こちらはこちらで、不整地走破性は不要となるものの、違う種類の要求性能が厳しくなってきます。

  • 壁や住人を傷つけない
  • 壁や天井に自己位置推定用マーカを貼っても良いし、外部PCとの連携もできるが、任意の位置に任意の経路で正確に移動する
  • 音声認識、物体認識、物体把持・操作・運搬、家電の操作

等が求められます。
当初、倒立振子ロボットで実現しようとしていて、すっかり忘れてしまっていた機能群です(笑)
コンテストに出るとすればRoboCupHomeあたりになりますが、ルールを見る限りかなり難易度が高そう(つくチャレも同じくらい高い気もしますが)なので、当面はRoboCupHomeのレギュレーションを満たすことは考えず、ホームロボットとして一通りの機能をそろえることを目指します。


サイズや重量については特に規定はありませんが、

  • 壁や床を傷つけない
  • 住人(僕)に危害・圧迫感を加えない
  • ドアの幅等を通り抜ける

あたりから、サイズは床面投影面積(いわゆるフットプリント)ベースでルンバと同サイズ(Φ350mm)を狙います。
速度は1km/h程度のゆっくりスピードに制限します。小さい子供がいるわけではないので、米袋がぶつかってくるくらいなら耐えられる(気がする)ので、重量は10kg以下を狙います。
ホイールベーストレッド幅も小さくして、車輪が車体からはみ出さないようにします。できればクッションみたいのを車体周囲に貼り付けたいですね。

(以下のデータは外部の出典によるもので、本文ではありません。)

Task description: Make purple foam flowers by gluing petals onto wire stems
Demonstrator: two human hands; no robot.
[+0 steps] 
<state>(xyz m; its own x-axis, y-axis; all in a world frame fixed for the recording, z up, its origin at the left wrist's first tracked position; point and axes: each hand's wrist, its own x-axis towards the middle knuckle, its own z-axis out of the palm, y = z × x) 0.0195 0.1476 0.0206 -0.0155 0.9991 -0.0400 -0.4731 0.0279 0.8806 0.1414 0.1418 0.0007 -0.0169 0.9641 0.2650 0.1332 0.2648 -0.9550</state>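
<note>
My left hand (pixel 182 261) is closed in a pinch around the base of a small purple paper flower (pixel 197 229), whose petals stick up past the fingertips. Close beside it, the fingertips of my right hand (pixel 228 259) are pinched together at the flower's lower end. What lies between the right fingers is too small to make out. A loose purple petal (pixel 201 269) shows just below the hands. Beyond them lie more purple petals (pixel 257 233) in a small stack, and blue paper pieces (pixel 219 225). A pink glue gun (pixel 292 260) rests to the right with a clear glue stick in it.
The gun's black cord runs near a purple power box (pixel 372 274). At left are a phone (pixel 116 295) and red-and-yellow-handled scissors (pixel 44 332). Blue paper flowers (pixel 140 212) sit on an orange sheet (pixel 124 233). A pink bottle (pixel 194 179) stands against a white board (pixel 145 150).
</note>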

環境認識や自律走行にかかる部分は、例えば壁や天井に位置補正用のマーカのようなものを貼っても良いし、ホストPCの計算資源を利用することも可能なので、多少自由度が上がるのではと考えています。
できればやりたくないですが、電源も有線給電化しても良いくらいです。逆にバッテリ駆動なら、ルンバみたいに自動的に充電ドックに戻ってくるくらいやってみたいですね。

結局どうするか

2台作るのも大変ですしお金もかかるので、屋外仕様、屋内仕様の最小公約数的な1台を作ることを目指します。

  • ベースはルンバサイズの車輪移動ロボット
  • 屋内・屋外それぞれの使用を想定した安全関連装備
  • 屋内外で使える環境認識・車両制御系
    • 野外使用可能なセンサ系・ナビゲーション系
    • 屋内での正確な移動、物体認識・把持・操作・運搬

といった感じでしょうか。
掘り下げたと言っても、整理しなおしただけなので、前回記事から比べ特に検討が深まった感じは出ませんが。


まとめ

わざわざ思考展開図など作らなくても良い程度の、当たり前の設計成果となりましたが、とにかくこれでロボットを作ってみようと思います。
次回はベースの台車の設計か何かを記事にします。